The dolls come in different sizes, from newborn to about nine months. Some have closed eyes. Some have realistic open eyes. Each doll is entirely different. Our Haley was a nine-month old girl. She is Tova’s eleventh doll.

On a halachic note, Tova explained, "I buy the doll parts and then work on them to create the realistic baby look. According to the rabbinical ruling we got – making a doll from a mold could be a halachic problem, ‘Do not make a statue and any picture….’ לא תעשה לך פסל וכל תמונה, [Shemot 20:3] but once the features are set the rest is okay to do."

Through SiMedic Trauma, Hayley and her "friends" have worked with MADA, United Hatzalah, the Israel Police force, the Israeli Defense Force, Hadassah Medical School and more. Now, Hayley, who played the baby of a sweet young family, can add Torah Live to her resume.

On the Set

Tova has received and rejected many requests to rent dolls. While one of her babies was on an episode of Shtissel, no other movie company has received a baby doll, except Torah Live. The dolls are too expensive and too involved to create, to lend out or rent. In fact, when Tova agreed to allow Hayley to appear in our film, "Live to Give," I had to sign a release for her, and promise to handle it with care. I even brought her to the set in a car seat, and I didn’t allow anyone to play with her between scenes.

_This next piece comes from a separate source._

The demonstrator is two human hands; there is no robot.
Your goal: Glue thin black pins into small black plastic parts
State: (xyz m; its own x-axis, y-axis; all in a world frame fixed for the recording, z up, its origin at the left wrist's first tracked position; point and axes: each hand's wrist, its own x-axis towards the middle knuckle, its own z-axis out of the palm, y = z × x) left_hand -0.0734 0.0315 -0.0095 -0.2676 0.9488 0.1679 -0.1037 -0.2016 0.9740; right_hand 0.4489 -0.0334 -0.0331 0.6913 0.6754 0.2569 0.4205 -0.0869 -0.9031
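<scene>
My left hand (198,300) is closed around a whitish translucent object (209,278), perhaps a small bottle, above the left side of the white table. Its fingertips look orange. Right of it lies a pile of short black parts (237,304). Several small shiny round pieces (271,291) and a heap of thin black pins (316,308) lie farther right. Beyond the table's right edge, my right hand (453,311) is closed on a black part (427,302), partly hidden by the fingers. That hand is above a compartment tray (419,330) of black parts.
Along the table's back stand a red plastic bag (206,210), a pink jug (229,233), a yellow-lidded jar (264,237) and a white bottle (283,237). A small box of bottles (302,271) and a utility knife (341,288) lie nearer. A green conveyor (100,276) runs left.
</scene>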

Hayley looks super-real. I mean, R-E-A-L. When I walked onto the set of our chesed film, everyone looked surprised. "This shoot is too rigorous for a baby!" They did a double-take when I said, “It’s a doll.” Suddenly I was surrounded by my crew who touched her hands, stared at her face and even asked for turns holding her (carefully).

She looks like a real nine-month old, and is the size and weight of an actual baby. "Those elements are the most important in order to have realistic training exercises," said Tova. They’re important in a movie too.